▶

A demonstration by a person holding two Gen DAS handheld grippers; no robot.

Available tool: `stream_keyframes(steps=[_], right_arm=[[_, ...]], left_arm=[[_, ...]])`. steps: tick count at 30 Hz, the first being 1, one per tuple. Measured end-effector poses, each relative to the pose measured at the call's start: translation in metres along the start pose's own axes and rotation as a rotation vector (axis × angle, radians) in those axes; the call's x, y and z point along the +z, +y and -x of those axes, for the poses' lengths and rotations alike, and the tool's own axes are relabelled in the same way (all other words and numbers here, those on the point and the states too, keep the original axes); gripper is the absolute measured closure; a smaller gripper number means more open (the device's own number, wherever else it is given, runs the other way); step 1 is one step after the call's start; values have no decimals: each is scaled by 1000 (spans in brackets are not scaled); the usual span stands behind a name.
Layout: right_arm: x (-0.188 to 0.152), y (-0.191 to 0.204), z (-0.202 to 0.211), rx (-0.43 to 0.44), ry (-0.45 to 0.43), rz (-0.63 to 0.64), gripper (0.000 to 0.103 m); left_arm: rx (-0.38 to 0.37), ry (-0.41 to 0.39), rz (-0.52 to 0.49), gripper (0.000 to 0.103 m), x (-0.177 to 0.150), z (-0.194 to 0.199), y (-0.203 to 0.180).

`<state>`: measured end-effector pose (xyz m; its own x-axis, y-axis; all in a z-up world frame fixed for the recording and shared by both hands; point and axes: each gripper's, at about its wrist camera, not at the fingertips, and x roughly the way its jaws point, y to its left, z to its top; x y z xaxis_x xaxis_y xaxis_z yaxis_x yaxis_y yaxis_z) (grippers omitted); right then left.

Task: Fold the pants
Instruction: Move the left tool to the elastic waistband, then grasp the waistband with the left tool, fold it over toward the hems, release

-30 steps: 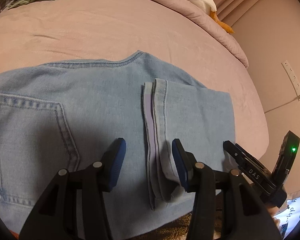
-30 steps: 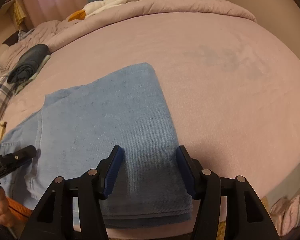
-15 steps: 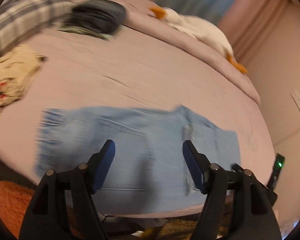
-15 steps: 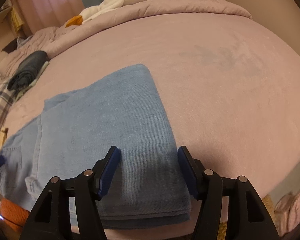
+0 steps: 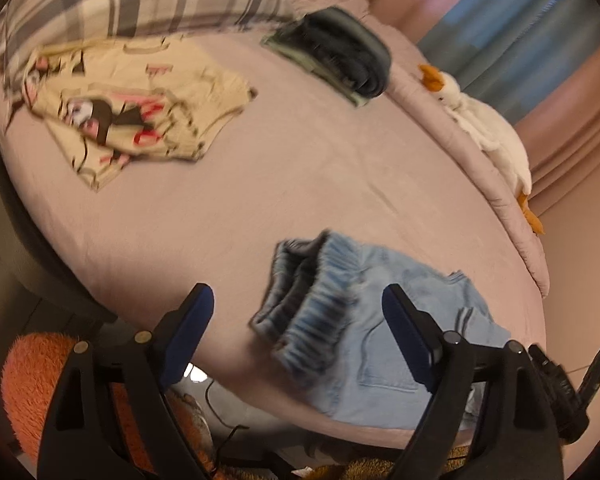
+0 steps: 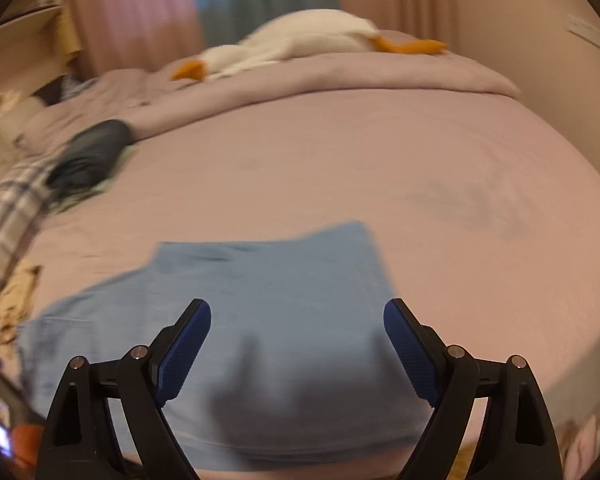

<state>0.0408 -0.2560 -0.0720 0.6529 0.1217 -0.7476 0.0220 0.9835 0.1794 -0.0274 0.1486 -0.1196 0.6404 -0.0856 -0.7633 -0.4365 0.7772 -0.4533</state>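
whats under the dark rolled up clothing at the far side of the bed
A flat green garment pokes out beneath the dark rolled clothing, both on the pink bed sheet. How far the green piece runs underneath is covered, and the frames are blurred.

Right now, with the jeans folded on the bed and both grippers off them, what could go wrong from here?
1. The folded jeans lie at the near edge of the bed; a nudge could slide them off.
2. The left gripper and right gripper have their jaws opening with nothing clamped, so the fold may spring loose.
3. The waistband end looks bunched and may need smoothing.
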Motion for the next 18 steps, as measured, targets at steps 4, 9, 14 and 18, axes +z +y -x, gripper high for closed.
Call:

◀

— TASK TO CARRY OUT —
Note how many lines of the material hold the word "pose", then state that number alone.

— SOLUTION BELOW —
2